== What to produce ==
Using the entries below, copy exactly each line from the line with "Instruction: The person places" up to and including the line with "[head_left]", with every picture left out.

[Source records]
────────────────────

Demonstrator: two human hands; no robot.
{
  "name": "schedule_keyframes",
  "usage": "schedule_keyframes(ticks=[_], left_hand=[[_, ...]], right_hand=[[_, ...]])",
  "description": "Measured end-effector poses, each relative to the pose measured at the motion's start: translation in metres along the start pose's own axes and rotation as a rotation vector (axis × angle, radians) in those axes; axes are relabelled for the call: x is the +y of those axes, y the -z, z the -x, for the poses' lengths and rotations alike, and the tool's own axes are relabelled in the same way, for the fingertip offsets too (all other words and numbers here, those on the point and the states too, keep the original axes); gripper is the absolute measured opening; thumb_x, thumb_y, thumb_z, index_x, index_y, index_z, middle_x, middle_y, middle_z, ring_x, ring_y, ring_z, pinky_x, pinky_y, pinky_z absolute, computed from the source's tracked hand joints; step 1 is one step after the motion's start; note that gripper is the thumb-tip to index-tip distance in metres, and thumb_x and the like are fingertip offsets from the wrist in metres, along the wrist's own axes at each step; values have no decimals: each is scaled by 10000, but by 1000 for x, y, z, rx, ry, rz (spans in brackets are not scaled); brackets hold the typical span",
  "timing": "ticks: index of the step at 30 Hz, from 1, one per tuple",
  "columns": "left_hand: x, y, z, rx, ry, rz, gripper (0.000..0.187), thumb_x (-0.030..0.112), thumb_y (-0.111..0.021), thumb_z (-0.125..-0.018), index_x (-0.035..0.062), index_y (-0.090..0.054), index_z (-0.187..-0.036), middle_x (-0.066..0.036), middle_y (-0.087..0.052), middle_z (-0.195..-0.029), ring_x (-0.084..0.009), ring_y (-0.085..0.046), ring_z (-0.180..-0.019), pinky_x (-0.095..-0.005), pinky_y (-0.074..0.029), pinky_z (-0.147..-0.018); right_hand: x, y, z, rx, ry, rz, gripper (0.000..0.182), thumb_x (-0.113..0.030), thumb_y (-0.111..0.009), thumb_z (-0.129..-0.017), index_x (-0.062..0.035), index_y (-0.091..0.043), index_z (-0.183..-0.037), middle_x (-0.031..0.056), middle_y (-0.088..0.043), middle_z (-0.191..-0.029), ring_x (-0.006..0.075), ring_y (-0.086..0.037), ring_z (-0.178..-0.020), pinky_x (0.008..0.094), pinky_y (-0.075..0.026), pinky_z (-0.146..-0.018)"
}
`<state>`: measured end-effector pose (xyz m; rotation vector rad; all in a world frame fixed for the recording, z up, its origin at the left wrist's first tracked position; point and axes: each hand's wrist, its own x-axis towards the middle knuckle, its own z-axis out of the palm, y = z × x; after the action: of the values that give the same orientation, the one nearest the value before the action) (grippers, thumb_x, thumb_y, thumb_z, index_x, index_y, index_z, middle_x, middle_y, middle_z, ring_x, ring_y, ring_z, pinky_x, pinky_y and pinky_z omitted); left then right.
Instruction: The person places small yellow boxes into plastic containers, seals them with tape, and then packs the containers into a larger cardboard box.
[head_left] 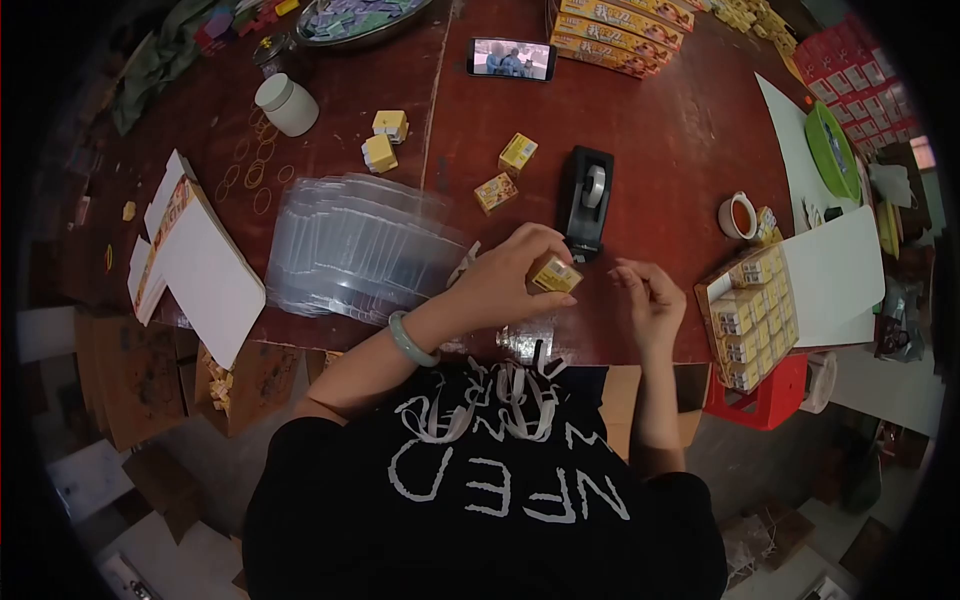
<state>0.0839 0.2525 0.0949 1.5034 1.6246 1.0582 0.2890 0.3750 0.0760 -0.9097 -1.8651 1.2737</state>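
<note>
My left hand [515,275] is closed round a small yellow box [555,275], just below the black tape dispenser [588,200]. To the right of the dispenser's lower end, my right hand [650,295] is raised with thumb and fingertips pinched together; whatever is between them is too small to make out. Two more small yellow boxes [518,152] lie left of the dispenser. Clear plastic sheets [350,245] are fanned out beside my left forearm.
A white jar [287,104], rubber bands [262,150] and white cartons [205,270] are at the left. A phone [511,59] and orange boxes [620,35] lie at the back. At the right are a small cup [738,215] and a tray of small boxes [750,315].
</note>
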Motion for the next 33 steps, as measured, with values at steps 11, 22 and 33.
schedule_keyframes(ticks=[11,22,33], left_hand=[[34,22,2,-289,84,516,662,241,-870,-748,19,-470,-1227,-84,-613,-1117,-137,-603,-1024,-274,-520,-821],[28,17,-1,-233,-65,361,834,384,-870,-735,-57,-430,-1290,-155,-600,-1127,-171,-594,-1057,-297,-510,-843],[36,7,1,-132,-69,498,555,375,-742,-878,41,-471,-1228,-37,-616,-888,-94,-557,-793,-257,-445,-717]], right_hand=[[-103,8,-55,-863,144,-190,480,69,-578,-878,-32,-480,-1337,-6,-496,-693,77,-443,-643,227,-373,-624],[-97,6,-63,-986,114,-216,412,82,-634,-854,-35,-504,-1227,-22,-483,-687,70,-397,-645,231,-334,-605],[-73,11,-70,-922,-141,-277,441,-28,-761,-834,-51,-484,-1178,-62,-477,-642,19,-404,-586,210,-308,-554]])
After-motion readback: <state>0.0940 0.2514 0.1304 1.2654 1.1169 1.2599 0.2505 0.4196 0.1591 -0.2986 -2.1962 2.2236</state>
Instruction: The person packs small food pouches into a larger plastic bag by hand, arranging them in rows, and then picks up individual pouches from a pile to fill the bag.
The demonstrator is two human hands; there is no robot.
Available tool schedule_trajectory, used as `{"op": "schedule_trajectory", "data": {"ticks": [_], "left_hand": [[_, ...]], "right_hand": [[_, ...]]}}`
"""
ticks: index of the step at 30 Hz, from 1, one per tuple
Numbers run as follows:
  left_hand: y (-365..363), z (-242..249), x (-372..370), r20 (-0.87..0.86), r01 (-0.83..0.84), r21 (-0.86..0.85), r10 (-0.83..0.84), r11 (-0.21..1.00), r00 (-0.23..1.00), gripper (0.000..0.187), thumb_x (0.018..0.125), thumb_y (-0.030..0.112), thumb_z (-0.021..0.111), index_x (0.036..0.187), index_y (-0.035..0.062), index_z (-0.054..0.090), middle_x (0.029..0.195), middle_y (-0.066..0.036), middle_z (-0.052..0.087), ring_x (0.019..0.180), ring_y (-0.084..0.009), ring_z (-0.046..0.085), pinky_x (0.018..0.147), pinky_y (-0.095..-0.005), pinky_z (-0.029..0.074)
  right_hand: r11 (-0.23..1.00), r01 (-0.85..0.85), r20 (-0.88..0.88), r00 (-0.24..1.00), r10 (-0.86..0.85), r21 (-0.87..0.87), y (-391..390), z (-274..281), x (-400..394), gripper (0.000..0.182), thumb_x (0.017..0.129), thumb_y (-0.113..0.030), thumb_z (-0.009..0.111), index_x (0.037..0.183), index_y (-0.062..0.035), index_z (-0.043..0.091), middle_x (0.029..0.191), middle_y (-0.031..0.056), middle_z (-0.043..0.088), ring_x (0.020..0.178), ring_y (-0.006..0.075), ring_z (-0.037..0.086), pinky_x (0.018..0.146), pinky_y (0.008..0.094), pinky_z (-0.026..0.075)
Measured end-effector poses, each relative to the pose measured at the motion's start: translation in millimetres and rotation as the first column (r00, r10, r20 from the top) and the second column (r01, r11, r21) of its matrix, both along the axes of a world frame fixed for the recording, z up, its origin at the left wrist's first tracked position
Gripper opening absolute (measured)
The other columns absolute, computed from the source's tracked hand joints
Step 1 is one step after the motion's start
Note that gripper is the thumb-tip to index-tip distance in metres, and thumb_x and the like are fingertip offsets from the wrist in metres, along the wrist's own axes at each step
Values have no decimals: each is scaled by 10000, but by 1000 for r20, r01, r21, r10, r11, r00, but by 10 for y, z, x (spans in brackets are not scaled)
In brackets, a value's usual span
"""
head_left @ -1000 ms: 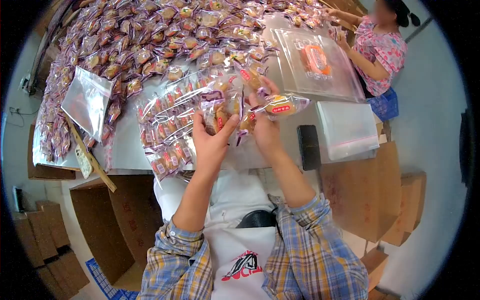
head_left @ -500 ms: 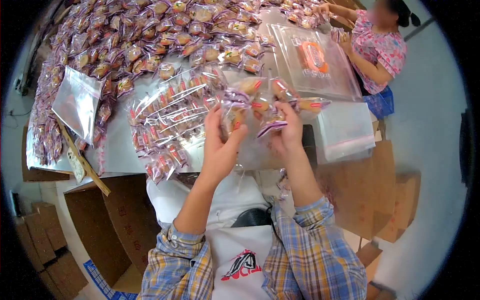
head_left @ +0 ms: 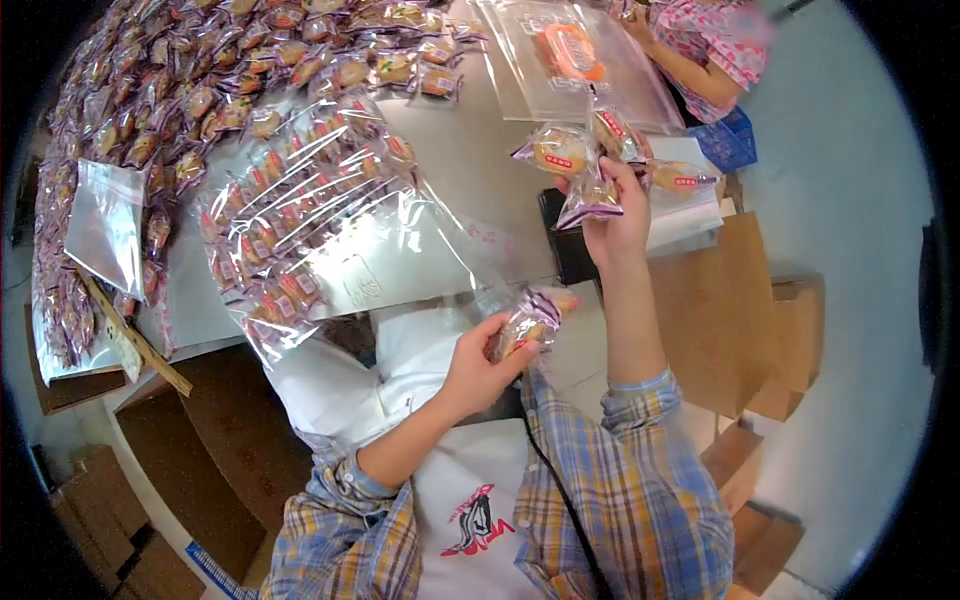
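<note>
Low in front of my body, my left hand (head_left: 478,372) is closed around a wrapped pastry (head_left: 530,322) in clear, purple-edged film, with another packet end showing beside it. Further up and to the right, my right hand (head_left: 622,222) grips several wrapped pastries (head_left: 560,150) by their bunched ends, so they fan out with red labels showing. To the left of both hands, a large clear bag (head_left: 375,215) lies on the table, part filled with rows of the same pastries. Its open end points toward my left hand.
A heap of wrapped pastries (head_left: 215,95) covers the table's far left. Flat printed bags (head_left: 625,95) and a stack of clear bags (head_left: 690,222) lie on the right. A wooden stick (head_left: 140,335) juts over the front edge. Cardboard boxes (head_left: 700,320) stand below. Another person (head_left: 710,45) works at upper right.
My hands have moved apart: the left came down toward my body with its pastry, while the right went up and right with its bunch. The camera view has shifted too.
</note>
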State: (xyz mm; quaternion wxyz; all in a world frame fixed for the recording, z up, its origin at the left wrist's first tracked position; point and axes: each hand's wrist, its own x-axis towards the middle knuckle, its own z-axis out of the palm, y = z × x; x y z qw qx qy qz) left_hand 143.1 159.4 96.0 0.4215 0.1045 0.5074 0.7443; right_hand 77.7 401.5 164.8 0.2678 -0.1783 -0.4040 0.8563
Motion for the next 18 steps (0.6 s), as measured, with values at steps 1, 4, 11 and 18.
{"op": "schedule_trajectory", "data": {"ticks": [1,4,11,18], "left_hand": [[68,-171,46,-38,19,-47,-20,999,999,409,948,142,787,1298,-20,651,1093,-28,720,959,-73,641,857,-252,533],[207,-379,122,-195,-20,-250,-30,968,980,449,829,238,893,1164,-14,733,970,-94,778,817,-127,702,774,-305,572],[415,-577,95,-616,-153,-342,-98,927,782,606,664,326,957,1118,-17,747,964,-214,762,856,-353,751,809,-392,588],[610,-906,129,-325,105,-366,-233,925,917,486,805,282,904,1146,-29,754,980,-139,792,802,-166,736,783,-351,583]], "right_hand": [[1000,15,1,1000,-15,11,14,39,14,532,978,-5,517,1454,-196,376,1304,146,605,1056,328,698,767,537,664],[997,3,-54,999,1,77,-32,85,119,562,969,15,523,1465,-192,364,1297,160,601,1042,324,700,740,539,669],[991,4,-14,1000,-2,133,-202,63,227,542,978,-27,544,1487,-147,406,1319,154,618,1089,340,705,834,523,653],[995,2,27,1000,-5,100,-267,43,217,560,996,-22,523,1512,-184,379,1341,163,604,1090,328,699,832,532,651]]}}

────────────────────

== Solution for this task ==
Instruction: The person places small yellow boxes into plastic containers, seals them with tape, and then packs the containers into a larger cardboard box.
[head_left] 

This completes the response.